■ What the task asks ■
Keeping every character in place, output all the data.

■ Data supplied ■
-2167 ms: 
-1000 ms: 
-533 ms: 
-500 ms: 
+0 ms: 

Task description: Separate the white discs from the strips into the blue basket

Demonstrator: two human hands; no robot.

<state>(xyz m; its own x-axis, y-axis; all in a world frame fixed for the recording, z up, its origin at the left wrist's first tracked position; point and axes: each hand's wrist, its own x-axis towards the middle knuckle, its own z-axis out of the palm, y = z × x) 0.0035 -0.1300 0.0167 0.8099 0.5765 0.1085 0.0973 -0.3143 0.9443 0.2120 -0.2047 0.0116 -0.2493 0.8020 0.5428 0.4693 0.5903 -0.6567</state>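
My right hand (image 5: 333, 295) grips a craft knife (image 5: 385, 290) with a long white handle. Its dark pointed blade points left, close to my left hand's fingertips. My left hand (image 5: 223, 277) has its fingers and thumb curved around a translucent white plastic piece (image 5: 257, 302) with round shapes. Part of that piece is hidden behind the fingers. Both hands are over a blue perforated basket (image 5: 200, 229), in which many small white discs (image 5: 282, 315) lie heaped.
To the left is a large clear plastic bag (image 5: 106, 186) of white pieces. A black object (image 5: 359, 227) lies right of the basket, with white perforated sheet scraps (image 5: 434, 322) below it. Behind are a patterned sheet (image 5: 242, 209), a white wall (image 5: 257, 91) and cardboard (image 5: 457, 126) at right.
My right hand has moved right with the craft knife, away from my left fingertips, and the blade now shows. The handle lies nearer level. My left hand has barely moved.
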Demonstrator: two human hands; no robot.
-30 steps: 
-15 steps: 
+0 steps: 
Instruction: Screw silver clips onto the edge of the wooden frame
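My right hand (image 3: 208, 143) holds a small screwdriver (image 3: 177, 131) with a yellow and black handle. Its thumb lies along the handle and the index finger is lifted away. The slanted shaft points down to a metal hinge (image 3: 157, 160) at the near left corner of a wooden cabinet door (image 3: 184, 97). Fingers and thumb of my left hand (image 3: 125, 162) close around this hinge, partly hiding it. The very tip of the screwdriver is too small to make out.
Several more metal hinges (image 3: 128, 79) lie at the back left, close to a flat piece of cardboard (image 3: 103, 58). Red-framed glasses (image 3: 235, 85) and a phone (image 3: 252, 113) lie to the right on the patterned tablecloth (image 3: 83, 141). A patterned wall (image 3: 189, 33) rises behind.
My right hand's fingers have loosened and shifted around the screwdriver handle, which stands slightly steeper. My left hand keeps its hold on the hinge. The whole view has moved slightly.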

■ Response area ■
-2167 ms: 
-1000 ms: 
-533 ms: 
-500 ms: 
+0 ms: 

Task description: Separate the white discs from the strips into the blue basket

Demonstrator: two human hands; no robot.

<state>(xyz m; its own x-axis, y-axis; all in a world frame fixed for the recording, z up, its origin at the left wrist's first tracked position; point and axes: each hand's wrist, its own x-axis towards the middle knuckle, its own z-axis out of the palm, y = z × x) 0.0035 -0.1300 0.0167 0.8099 0.5765 0.1085 0.0973 -0.3143 0.9443 0.2120 -0.2047 0.0116 -0.2493 0.8020 0.5428 0.4693 0.5903 -0.6567</state>
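My right hand (image 5: 333, 295) grips a craft knife (image 5: 385, 290) with a long white handle. Its dark pointed blade points left, close to my left hand's fingertips. My left hand (image 5: 223, 277) has its fingers and thumb curved around a translucent white plastic piece (image 5: 257, 302) with round shapes. Part of that piece is hidden behind the fingers. Both hands are over a blue perforated basket (image 5: 200, 229), in which many small white discs (image 5: 282, 315) lie heaped.
To the left is a large clear plastic bag (image 5: 106, 186) of white pieces. A black object (image 5: 359, 227) lies right of the basket, with white perforated sheet scraps (image 5: 434, 322) below it. Behind are a patterned sheet (image 5: 242, 209), a white wall (image 5: 257, 91) and cardboard (image 5: 457, 126) at right.
My right hand has moved right with the craft knife, away from my left fingertips, and the blade now shows. The handle lies nearer level. My left hand has barely moved.
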Demonstrator: two human hands; no robot.
-30 steps: 
-15 steps: 
+0 steps: 
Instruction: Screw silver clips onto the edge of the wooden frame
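My right hand (image 3: 208, 143) holds a small screwdriver (image 3: 177, 131) with a yellow and black handle. Its thumb lies along the handle and the index finger is lifted away. The slanted shaft points down to a metal hinge (image 3: 157, 160) at the near left corner of a wooden cabinet door (image 3: 184, 97). Fingers and thumb of my left hand (image 3: 125, 162) close around this hinge, partly hiding it. The very tip of the screwdriver is too small to make out.
Several more metal hinges (image 3: 128, 79) lie at the back left, close to a flat piece of cardboard (image 3: 103, 58). Red-framed glasses (image 3: 235, 85) and a phone (image 3: 252, 113) lie to the right on the patterned tablecloth (image 3: 83, 141). A patterned wall (image 3: 189, 33) rises behind.
My right hand's fingers have loosened and shifted around the screwdriver handle, which stands slightly steeper. My left hand keeps its hold on the hinge. The whole view has moved slightly.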

This completes the response to the exercise.